"J'écris pour me parcourir" dit Henri Michaux. Nous sommes dans cette veine avec Thibaut Derien. Une écriture du détail, de l'introspection, avec un mordant ironique et un humour qui maintient la tête hors de l'eau. Il est question du temps, des rêves, de la fumée et surtout des mots.
Un petite phrase que ne renierait pas les étudiants des barricades : "quand je gagne ma vie, je perds mon temps", extrait de "Le poil dans la main".
Ce qu'on dit tous tôt ou tard, et même tous les jours, voire plusieurs fois par jour. C'est triste de se résigner, c'est encore ce que je lis dans les yeux vairons d'Arthur...
Thibaut Derien nous renvoie nos démissions, nos abandons quotidiens, nos petits arrangements avec la vie. Une parole de poète qui remplace la vitesse du Spectacle par l'ennui d'une longue journée sans programme.
Où on est ravi de croiser des voisins, des invités haut de gamme : Clarika qui l'aide à repeindre ses névroses en rose, François Hadji-Lazaro qui s'est tranformé en "acouphène"... pas mal trouvé, Bertrand Louis à la réalisation. Faut-il en conclure qu'ils ont des hématomes crochus pour citer un bon mot du titre "Peintre en sentiments" ?
Ce qui les rassemble, c'est probablement cet humour, et la curiosité musicale : repousser les limites, essayer un instrument puis un autre, rien que pour voir ce que ça peut donner... Un côté cirque, saltimbanque, fanfare fatiguée, l'âme slave par endroit et le goût de l'absurde.

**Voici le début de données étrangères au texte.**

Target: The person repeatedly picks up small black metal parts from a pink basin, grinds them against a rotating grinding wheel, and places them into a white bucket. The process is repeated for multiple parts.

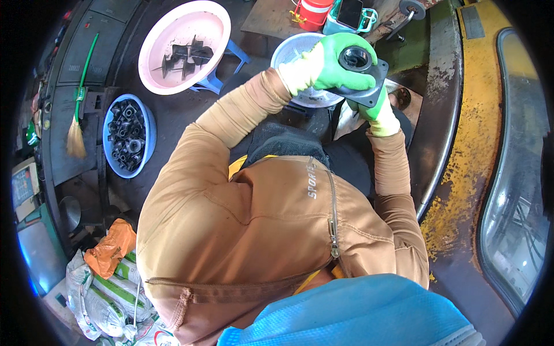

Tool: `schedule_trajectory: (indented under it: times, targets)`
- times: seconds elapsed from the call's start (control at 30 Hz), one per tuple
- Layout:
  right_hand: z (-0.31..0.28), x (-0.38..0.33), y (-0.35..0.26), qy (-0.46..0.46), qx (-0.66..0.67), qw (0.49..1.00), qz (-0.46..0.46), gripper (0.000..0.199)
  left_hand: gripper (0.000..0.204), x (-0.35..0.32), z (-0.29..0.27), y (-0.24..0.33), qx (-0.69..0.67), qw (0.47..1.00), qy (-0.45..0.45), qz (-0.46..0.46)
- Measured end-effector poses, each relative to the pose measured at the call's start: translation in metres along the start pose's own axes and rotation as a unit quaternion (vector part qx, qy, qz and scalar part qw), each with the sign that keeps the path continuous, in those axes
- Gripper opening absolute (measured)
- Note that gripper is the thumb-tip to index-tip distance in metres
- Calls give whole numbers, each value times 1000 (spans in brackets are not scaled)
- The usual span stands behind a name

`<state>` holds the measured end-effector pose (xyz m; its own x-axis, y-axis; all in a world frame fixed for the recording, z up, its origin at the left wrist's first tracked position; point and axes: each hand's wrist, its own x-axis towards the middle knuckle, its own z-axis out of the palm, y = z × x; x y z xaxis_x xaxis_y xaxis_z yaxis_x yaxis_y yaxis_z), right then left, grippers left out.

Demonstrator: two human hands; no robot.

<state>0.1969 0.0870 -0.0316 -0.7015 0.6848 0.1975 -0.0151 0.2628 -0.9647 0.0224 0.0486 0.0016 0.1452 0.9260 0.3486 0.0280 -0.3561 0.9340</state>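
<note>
Both my hands wear green gloves with pale cuffs and are raised in front of my body. My left hand (330, 62) is wrapped round a black plastic part with a square flange and a round collar (376, 81). The collar's open ring faces up between thumb and fingers. From below and the right, my right hand (379, 113) grips the same part near its flange corner; most of its fingers are hidden. Beneath my left hand is a white perforated basket (283, 53), partly covered by the glove and the part. Whether anything lies in it I cannot tell.
A pink basin (154, 36) with dark bladed pieces rests on a blue stool (211, 82). Left of me stands a blue basin (151, 138) of black parts. A yellow machine (461, 167) borders my right. A red container (314, 12), broom (77, 124) and sacks (109, 303) are around.
</note>
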Motion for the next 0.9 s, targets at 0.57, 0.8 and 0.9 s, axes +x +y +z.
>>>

L'artiste s'inspire de ses petits secrets, de ses petits drames, retourne sur les lieux de son enfance, entre imaginaire et révolte et voit le bout du tunnel dans une rue du quartier Pigalle, "Rue Germain Pilon". Communauté à la marge, désir de transcendance.
Un disque hors pair, qui ne cède à aucune facilité, qui ne s'épuise pas à la deuxième écoute, douze titres en suspension. Allez, Français, encore un effort, Le Comte d'Apothicaire de Thibaut Derien, Disque D'Or.